Yep, I have definitely noticed that. In shops like River Island, Oasis etc, I still fit into size 10 trousers/bottoms - and I ain't the same size as I was 6 years ago when I also fitted perfectly into them!


----------



## shootingstar (11 Jan 2007)

Barley said:


> Yep, I have definitely noticed that. In shops like River Island, Oasis etc, I still fit into size 10 trousers/bottoms - and I ain't the same size as I was 6 years ago when I also fitted perfectly into them!


 

Barley - at least you fit into a 10!!!! GET THAT FROWN OFF YER FACE!!!!


----------



## Barley (11 Jan 2007)

shootingstar said:


> Barley - at least you fit into a 10!!!! GET THAT FROWN OFF YER FACE!!!!


 
Haha!! But, like I said - I'm not *really* a size 10, but sure I'll just play along with whatever the shops want to tell me!


----------



## Lipstick69 (11 Jan 2007)

What bugs me is the way that shoe sizes seem to have increased as well. Although I'm of relatively normal height (5 6), I only take a 3 1/2 in a shoe which is just about possible to find. Over the last number of years the 3 1/2 has 'stretched' to become what used to be a 4 etc. and I'm permanently buying insoles


----------



## hotlips (11 Jan 2007)

Lipstick69 said:


> What bugs me is the way that shoe sizes seem to have increased as well. Although I'm of relatively normal height (5 6), I only take a 3 1/2 in a shoe which is just about possible to find. Over the last number of years the 3 1/2 has 'stretched' to become what used to be a 4 etc. and I'm permanently buying insoles


 
Haven't noticed the shoes but have definitely noticed the clothes. Today's size 10 is pretty close to what a 12 was 6 or 7 years ago.

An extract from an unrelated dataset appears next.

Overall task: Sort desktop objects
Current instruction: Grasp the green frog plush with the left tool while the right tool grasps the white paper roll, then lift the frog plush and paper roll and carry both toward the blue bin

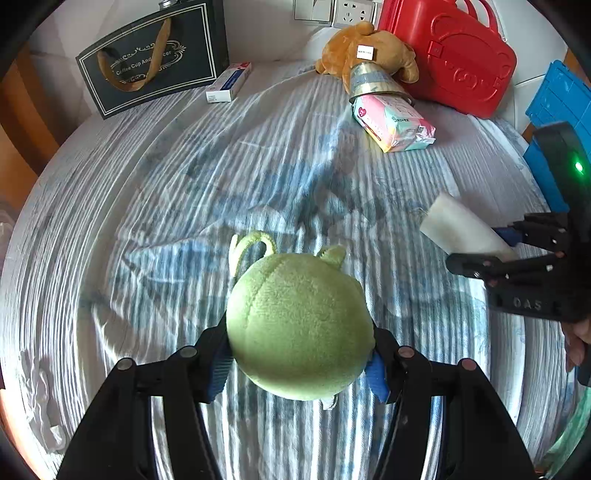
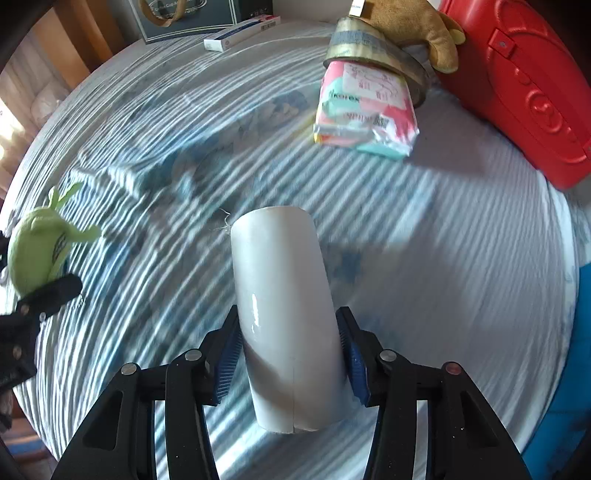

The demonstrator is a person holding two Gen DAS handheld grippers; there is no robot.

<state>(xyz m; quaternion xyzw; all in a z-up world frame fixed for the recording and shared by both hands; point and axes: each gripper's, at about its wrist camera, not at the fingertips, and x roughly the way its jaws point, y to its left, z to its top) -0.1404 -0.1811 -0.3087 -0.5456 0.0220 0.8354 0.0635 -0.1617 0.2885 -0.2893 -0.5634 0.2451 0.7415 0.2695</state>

In the US it's even worse though. I used to get 10 in the US 7 years ago but now I'm getting a 6!  And I'm not shrinking.


----------



## Cahir (12 Jan 2007)

And I thought my feet were shrinking!!  I'm now a size 4 in shoes and I used to be a 5!


----------



## wheeler (12 Jan 2007)

triplex said:


> ... so an 'old' size 12 is the 'new' size 10 etc...


 
Don't say that! I suppose deep down I knew this....


----------



## Slaphead (12 Jan 2007)

*"Average Dress Size (Female)" as opposed to the ** 	"Average Dress Size (Male)" thread???? *


----------



## shootingstar (12 Jan 2007)

whelanfiona said:


> Don't say that! I suppose deep down I knew this....


 


*sighs*   i hate this thread


----------



## pinkyBear (12 Jan 2007)

> Today's size 10 is pretty close to what a 12 was 6 or 7 years ago


Still makes me feel good though to be able to put on a 10 - however I refuse to buy stuff when I am going to Thailand!!


----------



## mc79 (12 Jan 2007)

does anyone not notice in river island, that a size 14 is a 12..
before the christmas i bought a top and a pair of shorts... both size 14.. and everyother top and trousers I have are a 10/12...
Didnt want to buy a size 14... but I loved them so when I went home I cut the tags off.....................


----------



## Jane (12 Jan 2007)

purplealien said:


> I think it's a 14 alright. If you dont mind me asking - why?


 
A friend & I were discussing it recently & she thought it was a 16, but that's the UK.


----------



## Jane (12 Jan 2007)

Slaphead said:


> *"Average Dress Size (Female)" as opposed to the **"Average Dress Size (Male)" thread???? *


 

Slap, actually mens close can be referred to as "dress" also, so that's why I had female in brackets. Dress, meaning clothes, not the frock !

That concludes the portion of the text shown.